:: TASK BRIEF ::
Output the full listing that appears below, exactly as it is presented.

[[ DATASET EXCERPT open ]]

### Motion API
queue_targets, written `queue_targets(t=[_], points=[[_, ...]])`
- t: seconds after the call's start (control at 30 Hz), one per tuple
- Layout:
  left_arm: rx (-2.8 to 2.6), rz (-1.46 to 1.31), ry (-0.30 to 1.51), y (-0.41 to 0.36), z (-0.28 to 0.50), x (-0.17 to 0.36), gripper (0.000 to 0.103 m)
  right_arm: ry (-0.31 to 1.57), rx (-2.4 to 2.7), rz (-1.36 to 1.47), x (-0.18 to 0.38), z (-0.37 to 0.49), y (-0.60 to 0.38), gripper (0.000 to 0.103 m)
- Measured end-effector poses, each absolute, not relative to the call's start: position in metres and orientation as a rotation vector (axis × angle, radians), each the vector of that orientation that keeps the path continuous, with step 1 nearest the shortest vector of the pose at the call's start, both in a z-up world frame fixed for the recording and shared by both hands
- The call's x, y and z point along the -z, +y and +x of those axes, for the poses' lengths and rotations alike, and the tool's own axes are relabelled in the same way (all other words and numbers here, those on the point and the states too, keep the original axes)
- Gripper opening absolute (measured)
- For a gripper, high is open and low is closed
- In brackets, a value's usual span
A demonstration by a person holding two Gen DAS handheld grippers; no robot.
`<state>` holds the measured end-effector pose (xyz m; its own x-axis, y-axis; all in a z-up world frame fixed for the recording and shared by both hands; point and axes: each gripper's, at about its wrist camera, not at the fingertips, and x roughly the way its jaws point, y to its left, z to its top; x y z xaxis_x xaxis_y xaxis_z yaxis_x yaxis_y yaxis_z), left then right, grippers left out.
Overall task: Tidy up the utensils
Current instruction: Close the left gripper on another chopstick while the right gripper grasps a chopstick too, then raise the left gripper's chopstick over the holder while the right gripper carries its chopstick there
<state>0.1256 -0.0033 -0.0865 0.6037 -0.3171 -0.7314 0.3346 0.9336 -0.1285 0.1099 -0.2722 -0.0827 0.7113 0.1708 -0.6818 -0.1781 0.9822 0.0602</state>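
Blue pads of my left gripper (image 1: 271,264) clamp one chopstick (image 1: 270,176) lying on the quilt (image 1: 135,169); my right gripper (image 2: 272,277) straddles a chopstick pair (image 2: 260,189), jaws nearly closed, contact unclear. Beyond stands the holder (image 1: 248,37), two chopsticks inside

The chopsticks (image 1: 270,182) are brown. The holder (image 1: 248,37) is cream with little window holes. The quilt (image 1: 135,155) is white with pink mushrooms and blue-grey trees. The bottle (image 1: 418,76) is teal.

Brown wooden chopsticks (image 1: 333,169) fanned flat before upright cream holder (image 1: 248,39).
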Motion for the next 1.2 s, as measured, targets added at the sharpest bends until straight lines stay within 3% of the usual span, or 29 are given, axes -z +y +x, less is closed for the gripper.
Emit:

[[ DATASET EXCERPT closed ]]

:: SOLVED EXERCISE ::
### Motion API
queue_targets, written `queue_targets(t=[_], points=[[_, ...]])`
- t: seconds after the call's start (control at 30 Hz), one per tuple
- Layout:
  left_arm: rx (-2.8 to 2.6), rz (-1.46 to 1.31), ry (-0.30 to 1.51), y (-0.41 to 0.36), z (-0.28 to 0.50), x (-0.17 to 0.36), gripper (0.000 to 0.103 m)
  right_arm: ry (-0.31 to 1.57), rx (-2.4 to 2.7), rz (-1.36 to 1.47), x (-0.18 to 0.38), z (-0.37 to 0.49), y (-0.60 to 0.38), gripper (0.000 to 0.103 m)
- Measured end-effector poses, each absolute, not relative to the call's start: position in metres and orientation as a rotation vector (axis × angle, radians), each the vector of that orientation that keeps the path continuous, with step 1 nearest the shortest vector of the pose at the call's start, both in a z-up world frame fixed for the recording and shared by both hands
- The call's x, y and z point along the -z, +y and +x of those axes, for the poses' lengths and rotations alike, and the tool's own axes are relabelled in the same way (all other words and numbers here, those on the point and the states too, keep the original axes)
- Gripper opening absolute (measured)
- For a gripper, high is open and low is closed
- In brackets, a value's usual span
A demonstration by a person holding two Gen DAS handheld grippers; no robot.
`<state>` holds the measured end-effector pose (xyz m; its own x-axis, y-axis; all in a z-up world frame fixed for the recording and shared by both hands; point and axes: each gripper's, at about its wrist camera, not at the fingertips, and x roughly the way its jaws point, y to its left, z to its top; x y z xaxis_x xaxis_y xaxis_z yaxis_x yaxis_y yaxis_z), left then right, grippers left out.
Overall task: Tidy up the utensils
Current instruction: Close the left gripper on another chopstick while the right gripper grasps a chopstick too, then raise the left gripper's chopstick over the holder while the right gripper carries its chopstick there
<state>0.1256 -0.0033 -0.0865 0.6037 -0.3171 -0.7314 0.3346 0.9336 -0.1285 0.1099 -0.2722 -0.0827 0.7113 0.1708 -0.6818 -0.1781 0.9822 0.0602</state>
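Blue pads of my left gripper (image 1: 271,264) clamp one chopstick (image 1: 270,176) lying on the quilt (image 1: 135,169); my right gripper (image 2: 272,277) straddles a chopstick pair (image 2: 260,189), jaws nearly closed, contact unclear. Beyond stands the holder (image 1: 248,37), two chopsticks inside

The chopsticks (image 1: 270,182) are brown. The holder (image 1: 248,37) is cream with little window holes. The quilt (image 1: 135,155) is white with pink mushrooms and blue-grey trees. The bottle (image 1: 418,76) is teal.

Brown wooden chopsticks (image 1: 333,169) fanned flat before upright cream holder (image 1: 248,39).
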Motion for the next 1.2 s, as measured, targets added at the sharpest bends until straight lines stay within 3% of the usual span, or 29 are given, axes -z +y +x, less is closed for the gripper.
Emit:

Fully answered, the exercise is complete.